BJP’s Shekhawat crisis has its origins in RajasthanJanuary 9th, 2009 - 9:09 pm ICT by IANS
New Delhi, Jan 9 (IANS) Although an embarrassed Bharatiya Janata Party (BJP) tried to brush off the controversy created by veteran leader Bhairon Singh Shekhawat’s virtual challenge to the party’s prime ministerial hopeful L.K. Advani, it has brought to the fore the internal strife in the party, although the origin of the problem seems to lie in Rajasthan. Shekhawat, 86, created a flutter by announcing Tuesday that he will contest the Lok Sabha elections and backed it up Thursday saying that he was the senior most leader of the party.
“Age-wise, I am senior most. I am 86, (Atal Bihari) Vajpayee is 83 and Advani 80,” the former vice president declared.
Many in the party believe that Shekhawat’s defiance has primarily to do with the tussle between him and former Rajasthan chief minister Vasundhara Raje and his voice is the face of the anti-Advani lobby.
The former vice president, party sources claim, represents the Atal Bihari Vajpayee camp. Shekhawat Thursday also suggested that former prime minister Vajpayee should contest the general elections, causing further embarrassment to the BJP.
“Shekhawat believes that like Vajpayee, he has more acceptability among the allies of the National Democratic Alliance (which the BJP heads), than Advani,” confided a senior leader from the Vajpayee camp.
“And he is not wrong; he is a moderate leader with acceptability across the political spectrum,” said the leader.
He said the NDA had ratified Advani as the prime ministerial candidate out of political compulsion since Vajpayee was not in good health and out of active politics.
“He is just trying to create a storm in the tea cup. He is trying to parachute himself into electoral sweepstakes and position himself for a bigger role. He cannot succeed and is spoiling the party’s campaign,” political analyst G.V.L. Narasimha Rao told IANS.
Rao believes Shekhawat can create only temporary trouble, but not beyond that. “He can’t influence events even in Rajasthan, what will he do at the national level,” he said.
However, another view in the party is that Shekhawat is essentially cut up with Raje and wants to see her out of Rajasthan politics.
A party insider delineated this argument. “You must have noticed that he invariably says he will contest elections only if his health permits,” he said.
According to the source, Shekawat’s comment was a “signal to the party that some action must come against Raje and he will not embarrass Advani anymore”.
The former vice president, who belongs to Rajasthan, was among those instrumental in projecting Vasundhara Raje for the chief ministerial post in 2003.
“But after becoming chief minister, Raje started ill-treating him. She once asked Shekhawat’s son-in-law (Narpat Singh Rajvi) to step down from a podium during a function and later suggested to him that he should always sit in the audience when she is there,” said a party source in Rajasthan.

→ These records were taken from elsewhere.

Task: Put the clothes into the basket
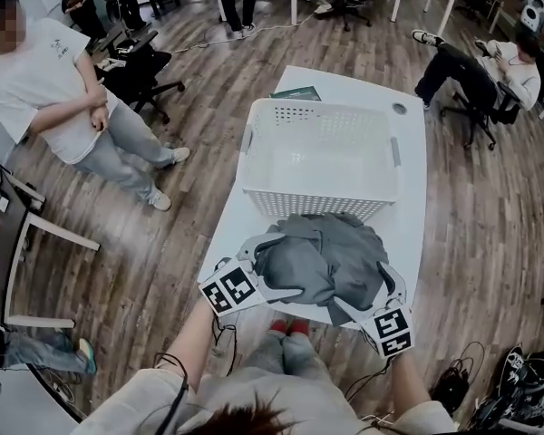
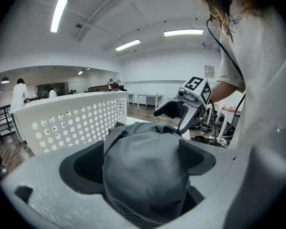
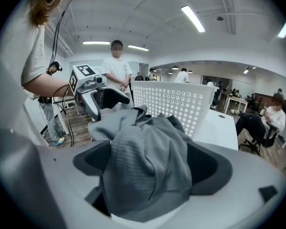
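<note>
A bundle of grey clothes [image 1: 322, 256] lies on the white table [image 1: 410, 207] at its near edge, right in front of the white perforated basket [image 1: 319, 157], which looks empty. My left gripper [image 1: 274, 265] reaches into the bundle from the left, and my right gripper [image 1: 363, 288] from the right. In the left gripper view the jaws stand wide and open [image 2: 143, 156] with grey cloth [image 2: 143, 175] bunched between them. The right gripper view shows the same: open jaws [image 3: 152, 161] around a heap of cloth [image 3: 148, 151]. The basket wall [image 2: 66, 118] [image 3: 176, 101] stands just beyond.
A green book [image 1: 296, 93] and a small round thing [image 1: 399, 109] lie on the table behind the basket. One person [image 1: 63, 89] stands at the left, another [image 1: 490, 71] sits at the right. Office chairs [image 1: 140, 71], desks and floor cables [image 1: 517, 374] surround the table.
</note>
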`<action>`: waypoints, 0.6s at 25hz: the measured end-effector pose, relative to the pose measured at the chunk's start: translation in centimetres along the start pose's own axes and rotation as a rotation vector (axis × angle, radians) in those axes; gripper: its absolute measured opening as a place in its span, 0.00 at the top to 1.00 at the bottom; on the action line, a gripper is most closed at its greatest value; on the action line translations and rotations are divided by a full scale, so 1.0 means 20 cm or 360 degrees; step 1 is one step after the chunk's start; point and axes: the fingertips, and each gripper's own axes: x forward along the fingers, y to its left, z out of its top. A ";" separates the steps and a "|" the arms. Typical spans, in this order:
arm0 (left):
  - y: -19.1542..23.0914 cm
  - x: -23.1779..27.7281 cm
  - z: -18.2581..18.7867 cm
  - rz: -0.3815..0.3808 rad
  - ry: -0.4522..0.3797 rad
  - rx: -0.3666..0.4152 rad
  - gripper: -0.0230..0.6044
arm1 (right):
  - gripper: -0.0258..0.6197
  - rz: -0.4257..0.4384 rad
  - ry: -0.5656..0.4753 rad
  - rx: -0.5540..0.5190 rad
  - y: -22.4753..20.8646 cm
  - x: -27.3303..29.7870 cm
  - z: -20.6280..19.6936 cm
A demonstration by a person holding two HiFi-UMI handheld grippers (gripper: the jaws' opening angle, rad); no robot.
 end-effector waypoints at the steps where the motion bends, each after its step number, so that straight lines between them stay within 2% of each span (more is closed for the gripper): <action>1: 0.00 0.04 -0.03 -0.0024 0.0027 -0.0023 0.20 | 0.22 0.0012 0.0048 0.0001 -0.02 0.03 -0.02; 4: 0.02 0.14 -0.12 -0.0075 0.0124 -0.0093 0.16 | 0.18 0.0058 0.0223 -0.0018 -0.09 0.12 -0.11; 9: 0.02 0.29 -0.31 -0.0121 0.0326 -0.0138 0.11 | 0.12 0.0191 0.0541 -0.0096 -0.10 0.28 -0.26; 15: 0.00 0.40 -0.41 -0.0212 0.0424 -0.0207 0.11 | 0.11 0.0413 0.0685 -0.0112 -0.06 0.39 -0.38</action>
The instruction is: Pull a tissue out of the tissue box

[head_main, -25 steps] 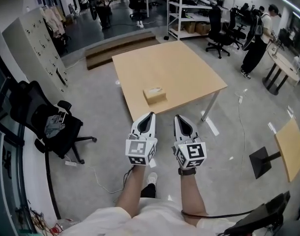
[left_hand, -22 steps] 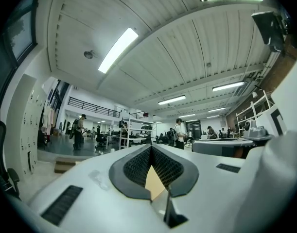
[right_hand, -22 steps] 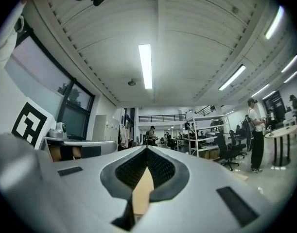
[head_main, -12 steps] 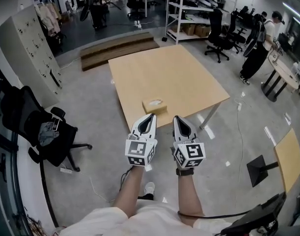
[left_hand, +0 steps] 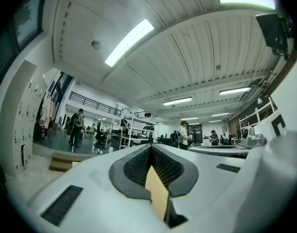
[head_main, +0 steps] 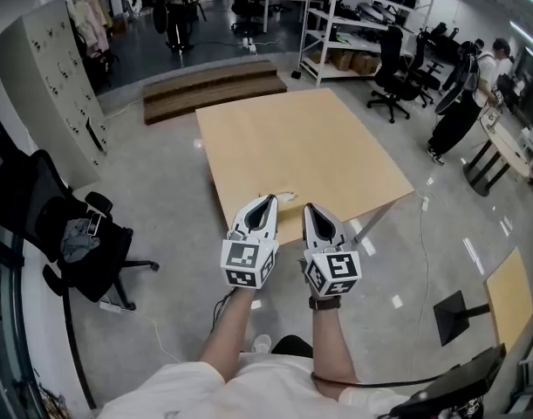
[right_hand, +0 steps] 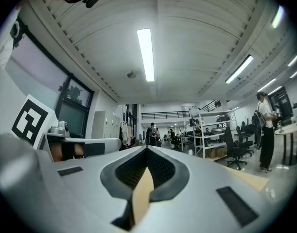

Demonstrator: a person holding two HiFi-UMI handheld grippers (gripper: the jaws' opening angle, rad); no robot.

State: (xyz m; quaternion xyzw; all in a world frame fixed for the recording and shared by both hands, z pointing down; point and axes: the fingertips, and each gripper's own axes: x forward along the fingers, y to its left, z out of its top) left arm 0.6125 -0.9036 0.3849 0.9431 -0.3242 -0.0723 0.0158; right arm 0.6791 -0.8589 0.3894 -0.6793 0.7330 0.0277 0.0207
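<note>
The tan tissue box (head_main: 286, 198) lies at the near edge of the light wooden table (head_main: 292, 133); only a sliver of it with a bit of white tissue shows between the two gripper tips. My left gripper (head_main: 268, 201) and right gripper (head_main: 308, 208) are held side by side, pointing forward at the table's near edge, just short of the box. In the left gripper view the jaws (left_hand: 151, 147) meet at the tip with nothing between them. The right gripper view shows its jaws (right_hand: 147, 148) closed and empty too. The box is in neither gripper view.
A black office chair (head_main: 74, 243) with clothing on it stands on the left beside a grey cabinet (head_main: 48, 85). A low wooden platform (head_main: 214, 85) lies beyond the table. Shelving (head_main: 353, 33), chairs and a person (head_main: 462, 112) are at the right; a small table (head_main: 515, 295) at lower right.
Both grippers have travelled forward toward the table together. The tissue box, in full view ahead of them before, is now mostly covered by their tips. Both stayed shut.
</note>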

Shekhawat was not consulted even during distribution of tickets for the recent Rajasthan assembly elections, while his son-in-law Narpat Singh Rajvi had to change his constituency on the insistence of Raje.
Rajvi’s name was announced only in the fourth list of candidates, and all the while Shekhawat kept on waiting with his fingers crossed.
After the BJP lost the polls, Shekhawat opposed naming Raje as Leader of Opposition in the new assembly, but the high command went with her.
During the last three days, the 86-year-old leader levelled allegations that huge money changed hands in the distribution of tickets.
He also wrote to Rajasthan Chief Minister Ashok Gehlot of the Congress to conduct a probe into the Rs.32,000-crore (Rs.320 billion) corruption allegation the party had levelled against the Raje government during the run up to the polls.
“He started feeling he was walking into political oblivion as even someone like Raje gave him short shrift. That is why he came out with those assertions,” said political analyst Vijay Sharma in Jaipur.
The BJP, in the meanwhile, continues to be in a tizzy over the issue and is yet to firm up its strategy to handle the octogenarian leader.
“I won’t be able to comment,” said BJP vice president Mukhtar Abbas Naqvi.
Party spokesperson Rajiv Pratap Rudy said: “We have already said what we have to… he is the party’s senior leader and well-wisher.”
Sources claim the party has little option but to hammer out some formula of compromise between Shekhawat and Raje, for no firm action can be taken against either of them in the run up to the Lok Sabha elections.
“He is being ungrateful to the party, which rallied behind him for the presidential elections,” analyst Rao said. Shekhawat was the National Democratic Alliance candidate during the 2007 presidental elections.